Nucleofection of human embryonic stem cells.
Publication Year:
2011
PubMed ID:
21822886
Funding Grants:
Public Summary:
The ability to realize the full potential of human pluripotent stem cells (hPSCs) as tools for -understanding human development and advancing the field of regenerative medicine is dependent on efficient methods to genetically manipulate these cells. There are several methods for introducing foreign DNA into cells such as electroporation, lipid-based transfection technology, and viral transduction. We describe here a method to transfect human embryonic stem cells (hESCs) using nucleofection technology. This unique method uses the Nucleofector II Device that combines the use of a cell type-specific Nucleofector Solution and preprogrammed electrical parameters to efficiently deliver DNA into the cell nucleus.

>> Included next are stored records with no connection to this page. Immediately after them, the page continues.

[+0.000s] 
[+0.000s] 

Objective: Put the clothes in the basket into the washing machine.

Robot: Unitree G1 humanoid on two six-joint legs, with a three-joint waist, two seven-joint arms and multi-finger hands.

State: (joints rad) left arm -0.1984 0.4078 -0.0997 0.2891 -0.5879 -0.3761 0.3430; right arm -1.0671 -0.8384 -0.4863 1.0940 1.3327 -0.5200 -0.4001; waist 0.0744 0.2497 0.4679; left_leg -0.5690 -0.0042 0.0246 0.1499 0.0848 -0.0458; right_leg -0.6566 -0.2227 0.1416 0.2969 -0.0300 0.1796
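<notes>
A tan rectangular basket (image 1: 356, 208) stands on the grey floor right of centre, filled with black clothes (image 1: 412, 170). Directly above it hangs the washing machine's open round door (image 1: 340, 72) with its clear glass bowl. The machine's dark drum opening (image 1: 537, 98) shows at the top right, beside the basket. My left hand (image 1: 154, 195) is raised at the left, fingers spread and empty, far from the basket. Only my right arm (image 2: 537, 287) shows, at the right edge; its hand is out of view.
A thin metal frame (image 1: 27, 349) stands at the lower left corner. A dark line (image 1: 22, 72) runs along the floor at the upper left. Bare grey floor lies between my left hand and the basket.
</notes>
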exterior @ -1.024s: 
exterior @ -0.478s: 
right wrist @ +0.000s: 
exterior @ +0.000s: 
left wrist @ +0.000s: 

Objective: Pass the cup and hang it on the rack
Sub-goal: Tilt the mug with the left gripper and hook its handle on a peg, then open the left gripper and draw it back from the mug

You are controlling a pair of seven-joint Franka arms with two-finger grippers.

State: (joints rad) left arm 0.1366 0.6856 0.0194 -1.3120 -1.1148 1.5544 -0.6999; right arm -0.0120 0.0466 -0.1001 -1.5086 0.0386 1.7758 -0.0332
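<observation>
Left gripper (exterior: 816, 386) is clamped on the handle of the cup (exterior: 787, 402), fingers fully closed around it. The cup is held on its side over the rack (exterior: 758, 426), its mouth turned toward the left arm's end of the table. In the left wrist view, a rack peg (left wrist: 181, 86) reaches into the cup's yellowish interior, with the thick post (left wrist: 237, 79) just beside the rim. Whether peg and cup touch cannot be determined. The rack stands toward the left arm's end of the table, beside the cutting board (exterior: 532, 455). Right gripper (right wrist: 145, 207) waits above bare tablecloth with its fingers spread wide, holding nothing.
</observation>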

The use of this technology allows high-efficiency transfer of nucleic acids into hESCs enabling both transient and stable manipulation of gene expression in these cells. These methods will be useful for understanding how to make specialized cells from stem cells as well as for making models of human disease.
Scientific Abstract:
The ability to realize the full potential of human pluripotent stem cells (hPSCs) as tools for -understanding human development and advancing the field of regenerative medicine is dependent on efficient methods to genetically manipulate these cells. There are several methods for introducing foreign DNA into cells such as electroporation, lipid-based transfection technology, and viral transduction. We describe here a method to transfect human embryonic stem cells (hESCs) using nucleofection technology. This unique method uses the Nucleofector II Device that combines the use of a cell type-specific Nucleofector Solution and preprogrammed electrical parameters to efficiently deliver DNA into the cell nucleus. The use of this technology allows high-efficiency transfer of nucleic acids into hESCs enabling both transient and stable manipulation of gene expression in these cells.